Ruth LOLLAR, Plaintiff

v.

ROYAL TRUCKING COMPANY and Cherokee Insurance Company, Defendants.

No. 1:09CV10-SA-JAD.

July 15, 2009.

MEMORANDUM OPINION

SHARION AYCOCK, District Judge.

Presently before the Court is Plaintiff’s Motion to Remand [12]. After reviewing the motion, response, memoranda, and authorities, the Court finds the motion should be GRANTED.

Factual and Procedural Background

Ruth Lollar filed an action in the Clay County Circuit Court against Royal Trucking Company and Cherokee Insurance Company. Lollar is a resident of Alabama, Cherokee Insurance has its principal place of business in Michigan, and Royal Trucking is based in Mississippi. Her claim against Royal Trucking is based on an incident in the latter part of 2006, in which Plaintiff and her husband were hired to haul loads for Royal Trucking. Plaintiff asserts that part of the contractual agreement was that Plaintiff would not be required to unload any part of the cargo she and her husband hauled. However, on December 18, 2006, after hauling a load to Salisbury, Maryland, Plaintiff was required to unload the contents of the truck.

Plaintiff contends that while unloading the truck, she was pinned against the trailer’s wall by a four thousand pound pallet. As a result, she claims she suffered injury to her neck, shoulder, arm, and lower back. The defendants have allegedly denied that this is a workers’ compensation claim.However, according to the Plaintiff, Royal Trucking and Cherokee Insurance have conceded that Plaintiff’s accident would be covered under an Occupational Accident Policy. That policy provides a maximum benefit period of 104 weeks.

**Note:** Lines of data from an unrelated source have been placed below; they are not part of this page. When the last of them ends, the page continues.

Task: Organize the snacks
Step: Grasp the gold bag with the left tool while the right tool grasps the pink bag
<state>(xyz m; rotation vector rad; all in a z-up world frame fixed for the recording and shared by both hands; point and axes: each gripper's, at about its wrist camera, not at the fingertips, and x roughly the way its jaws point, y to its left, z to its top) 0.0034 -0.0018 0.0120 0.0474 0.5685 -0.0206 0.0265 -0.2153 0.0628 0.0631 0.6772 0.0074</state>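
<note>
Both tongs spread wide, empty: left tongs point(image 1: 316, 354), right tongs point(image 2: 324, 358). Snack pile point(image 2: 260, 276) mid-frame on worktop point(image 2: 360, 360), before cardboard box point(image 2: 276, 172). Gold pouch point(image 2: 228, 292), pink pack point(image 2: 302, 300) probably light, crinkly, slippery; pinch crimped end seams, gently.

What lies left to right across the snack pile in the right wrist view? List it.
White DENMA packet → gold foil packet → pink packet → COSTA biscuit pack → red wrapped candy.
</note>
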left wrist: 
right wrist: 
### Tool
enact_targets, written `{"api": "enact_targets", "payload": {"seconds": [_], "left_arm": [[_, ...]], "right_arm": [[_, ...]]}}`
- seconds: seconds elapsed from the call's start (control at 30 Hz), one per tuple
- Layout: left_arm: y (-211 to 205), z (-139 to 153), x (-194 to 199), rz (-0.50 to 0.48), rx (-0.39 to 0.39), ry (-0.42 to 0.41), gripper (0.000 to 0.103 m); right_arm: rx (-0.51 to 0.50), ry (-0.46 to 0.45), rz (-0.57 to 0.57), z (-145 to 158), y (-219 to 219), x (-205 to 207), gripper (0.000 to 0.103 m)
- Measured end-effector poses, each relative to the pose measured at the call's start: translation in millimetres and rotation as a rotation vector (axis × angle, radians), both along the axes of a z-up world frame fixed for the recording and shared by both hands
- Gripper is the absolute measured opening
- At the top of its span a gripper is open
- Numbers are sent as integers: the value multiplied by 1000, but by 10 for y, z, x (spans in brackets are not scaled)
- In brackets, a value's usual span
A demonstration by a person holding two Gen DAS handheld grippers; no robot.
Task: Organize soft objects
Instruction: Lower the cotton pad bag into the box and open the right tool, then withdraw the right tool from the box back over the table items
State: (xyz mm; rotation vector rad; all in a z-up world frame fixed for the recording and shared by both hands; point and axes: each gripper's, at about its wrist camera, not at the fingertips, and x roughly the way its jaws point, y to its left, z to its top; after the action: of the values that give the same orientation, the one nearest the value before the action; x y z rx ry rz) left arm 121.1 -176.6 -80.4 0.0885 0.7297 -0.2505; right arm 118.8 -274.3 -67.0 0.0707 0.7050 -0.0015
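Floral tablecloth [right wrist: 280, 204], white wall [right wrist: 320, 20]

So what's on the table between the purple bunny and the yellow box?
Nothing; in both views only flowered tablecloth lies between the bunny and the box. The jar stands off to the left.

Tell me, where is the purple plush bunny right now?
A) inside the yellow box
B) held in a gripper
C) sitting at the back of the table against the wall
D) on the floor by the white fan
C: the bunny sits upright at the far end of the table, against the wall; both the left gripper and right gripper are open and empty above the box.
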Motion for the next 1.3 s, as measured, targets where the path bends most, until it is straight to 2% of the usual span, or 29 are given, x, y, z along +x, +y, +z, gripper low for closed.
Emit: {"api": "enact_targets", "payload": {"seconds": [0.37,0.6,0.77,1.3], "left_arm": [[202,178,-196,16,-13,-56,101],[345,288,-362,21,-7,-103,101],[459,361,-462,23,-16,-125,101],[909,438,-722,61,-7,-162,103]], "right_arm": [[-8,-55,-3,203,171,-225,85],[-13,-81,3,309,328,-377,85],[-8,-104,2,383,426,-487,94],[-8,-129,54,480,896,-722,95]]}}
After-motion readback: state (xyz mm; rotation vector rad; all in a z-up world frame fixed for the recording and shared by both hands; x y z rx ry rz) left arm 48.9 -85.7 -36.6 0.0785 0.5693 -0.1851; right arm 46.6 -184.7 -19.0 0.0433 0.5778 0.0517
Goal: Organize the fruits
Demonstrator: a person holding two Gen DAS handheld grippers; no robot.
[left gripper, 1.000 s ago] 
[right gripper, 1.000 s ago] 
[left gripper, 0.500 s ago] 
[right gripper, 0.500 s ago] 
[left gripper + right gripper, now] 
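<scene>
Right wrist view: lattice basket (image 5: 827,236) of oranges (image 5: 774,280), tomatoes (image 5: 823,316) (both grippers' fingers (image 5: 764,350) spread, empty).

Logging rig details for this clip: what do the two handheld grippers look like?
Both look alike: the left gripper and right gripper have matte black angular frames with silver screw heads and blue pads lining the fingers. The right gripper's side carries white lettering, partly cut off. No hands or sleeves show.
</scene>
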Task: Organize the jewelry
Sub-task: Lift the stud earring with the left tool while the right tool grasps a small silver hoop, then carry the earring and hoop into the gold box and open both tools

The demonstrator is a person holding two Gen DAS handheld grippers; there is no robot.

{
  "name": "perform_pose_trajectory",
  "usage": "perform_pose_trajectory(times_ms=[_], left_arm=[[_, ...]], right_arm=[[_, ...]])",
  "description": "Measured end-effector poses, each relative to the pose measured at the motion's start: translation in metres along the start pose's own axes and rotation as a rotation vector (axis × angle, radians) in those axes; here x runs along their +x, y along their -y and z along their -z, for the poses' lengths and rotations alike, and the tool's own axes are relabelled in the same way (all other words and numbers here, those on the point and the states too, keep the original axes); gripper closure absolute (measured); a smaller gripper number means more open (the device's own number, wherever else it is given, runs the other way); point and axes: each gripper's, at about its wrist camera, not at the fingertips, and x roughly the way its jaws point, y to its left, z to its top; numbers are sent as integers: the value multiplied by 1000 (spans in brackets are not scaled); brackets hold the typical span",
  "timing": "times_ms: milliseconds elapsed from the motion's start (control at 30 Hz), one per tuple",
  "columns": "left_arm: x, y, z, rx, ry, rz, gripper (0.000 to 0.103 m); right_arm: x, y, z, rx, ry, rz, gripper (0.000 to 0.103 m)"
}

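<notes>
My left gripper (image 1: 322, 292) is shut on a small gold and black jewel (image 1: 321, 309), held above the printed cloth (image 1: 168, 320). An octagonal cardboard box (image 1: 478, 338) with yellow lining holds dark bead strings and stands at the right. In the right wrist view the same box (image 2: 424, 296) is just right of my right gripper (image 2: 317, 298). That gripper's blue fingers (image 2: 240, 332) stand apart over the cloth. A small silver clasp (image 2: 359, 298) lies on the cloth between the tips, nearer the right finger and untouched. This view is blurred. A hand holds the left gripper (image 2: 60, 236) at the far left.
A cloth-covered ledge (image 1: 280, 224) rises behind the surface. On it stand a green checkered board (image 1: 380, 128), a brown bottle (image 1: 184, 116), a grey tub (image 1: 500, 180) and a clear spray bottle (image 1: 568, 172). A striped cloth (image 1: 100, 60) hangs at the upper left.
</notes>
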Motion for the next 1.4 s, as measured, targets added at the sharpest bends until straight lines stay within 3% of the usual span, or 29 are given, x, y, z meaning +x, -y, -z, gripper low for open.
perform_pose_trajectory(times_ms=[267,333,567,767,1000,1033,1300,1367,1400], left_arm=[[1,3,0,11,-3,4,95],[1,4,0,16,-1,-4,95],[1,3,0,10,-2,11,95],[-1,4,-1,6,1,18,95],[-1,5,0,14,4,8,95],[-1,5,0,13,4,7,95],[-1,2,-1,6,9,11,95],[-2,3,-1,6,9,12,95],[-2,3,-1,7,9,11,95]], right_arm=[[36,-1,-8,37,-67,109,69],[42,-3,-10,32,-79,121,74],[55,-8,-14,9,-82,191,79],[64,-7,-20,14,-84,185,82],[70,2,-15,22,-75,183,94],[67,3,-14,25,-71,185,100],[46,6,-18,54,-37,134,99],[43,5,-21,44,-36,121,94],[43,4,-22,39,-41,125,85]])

Plaintiff contends that she filed a Petition to Controvert with the Mississippi Workers’ Compensation Commission and has not received a ruling yet.

Plaintiff filed a complaint against Royal Trucking and Cherokee Insurance alleging she is entitled to injunctive relief against Cherokee Insurance invalidating the two year limitation of the Occupational Accident Policy, as well as a court order requiring Cherokee to cover her lower back injury. Moreover, Plaintiff asserts the following claims: bad faith refusal to cover Plaintiff’s back injury against Cherokee Insurance; failing to provide a safe working environment against Royal Trucking; gross negligence against both Royal Trucking and Cherokee Insurance; breach of contract against Royal Trucking by requiring Plaintiff to unload her own truck; breach of contract against Cherokee Insurance for failing to recognize and treat her lower back injury under the Occupational Accident Policy; fraud/misrepresentation against Royal Trucking for allegedly promising Plaintiff would not have to unload her truck; and punitive damages against both defendants.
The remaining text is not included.